### WHAT TO WORK ON
Look for the string "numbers" in the listing. Copy each line that has it.

*** Block opens ***

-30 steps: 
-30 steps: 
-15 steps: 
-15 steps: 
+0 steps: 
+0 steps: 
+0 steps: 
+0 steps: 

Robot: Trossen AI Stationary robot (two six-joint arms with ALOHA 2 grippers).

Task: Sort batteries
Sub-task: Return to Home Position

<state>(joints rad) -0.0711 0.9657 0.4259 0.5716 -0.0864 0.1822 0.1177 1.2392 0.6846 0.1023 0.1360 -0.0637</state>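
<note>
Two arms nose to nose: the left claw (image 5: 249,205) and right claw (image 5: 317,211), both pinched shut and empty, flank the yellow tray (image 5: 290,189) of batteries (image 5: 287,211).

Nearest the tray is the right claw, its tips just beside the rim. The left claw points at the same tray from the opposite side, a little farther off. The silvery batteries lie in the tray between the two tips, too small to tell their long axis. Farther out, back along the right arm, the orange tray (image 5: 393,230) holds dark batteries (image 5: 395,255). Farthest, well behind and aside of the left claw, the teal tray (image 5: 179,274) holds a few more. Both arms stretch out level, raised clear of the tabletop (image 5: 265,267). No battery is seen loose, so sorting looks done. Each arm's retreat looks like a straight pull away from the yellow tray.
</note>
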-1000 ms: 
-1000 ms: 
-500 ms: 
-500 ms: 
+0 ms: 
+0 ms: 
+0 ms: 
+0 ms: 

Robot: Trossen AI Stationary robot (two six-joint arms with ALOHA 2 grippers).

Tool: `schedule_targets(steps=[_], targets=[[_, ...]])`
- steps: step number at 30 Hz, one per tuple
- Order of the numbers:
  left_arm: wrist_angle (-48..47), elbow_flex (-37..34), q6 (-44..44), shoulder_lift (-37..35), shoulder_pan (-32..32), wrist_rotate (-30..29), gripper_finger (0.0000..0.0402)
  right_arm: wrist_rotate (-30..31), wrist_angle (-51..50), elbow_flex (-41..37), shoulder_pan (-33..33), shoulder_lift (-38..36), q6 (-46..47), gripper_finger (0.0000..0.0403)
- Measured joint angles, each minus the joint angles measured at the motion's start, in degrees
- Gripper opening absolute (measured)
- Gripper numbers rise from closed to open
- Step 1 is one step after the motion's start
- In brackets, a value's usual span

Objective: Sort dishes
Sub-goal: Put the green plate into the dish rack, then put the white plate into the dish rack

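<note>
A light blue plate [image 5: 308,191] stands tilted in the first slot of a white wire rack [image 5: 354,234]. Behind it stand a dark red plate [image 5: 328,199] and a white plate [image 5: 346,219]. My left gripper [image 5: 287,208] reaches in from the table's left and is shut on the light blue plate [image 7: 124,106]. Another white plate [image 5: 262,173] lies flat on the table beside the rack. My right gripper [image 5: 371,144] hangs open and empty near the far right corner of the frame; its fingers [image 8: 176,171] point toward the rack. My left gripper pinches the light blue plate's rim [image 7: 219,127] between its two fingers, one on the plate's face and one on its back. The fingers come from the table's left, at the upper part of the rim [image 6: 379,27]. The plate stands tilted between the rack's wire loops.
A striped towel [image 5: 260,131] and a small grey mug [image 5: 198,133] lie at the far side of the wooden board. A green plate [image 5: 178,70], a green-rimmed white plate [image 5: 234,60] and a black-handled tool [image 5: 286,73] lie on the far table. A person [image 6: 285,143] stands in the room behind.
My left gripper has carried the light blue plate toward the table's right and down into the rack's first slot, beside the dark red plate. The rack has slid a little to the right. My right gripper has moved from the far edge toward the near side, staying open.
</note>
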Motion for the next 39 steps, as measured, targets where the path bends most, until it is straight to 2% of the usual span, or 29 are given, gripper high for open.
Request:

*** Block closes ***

### TASK RESPONSE
- Order of the numbers:
- Gripper numbers rise from closed to open

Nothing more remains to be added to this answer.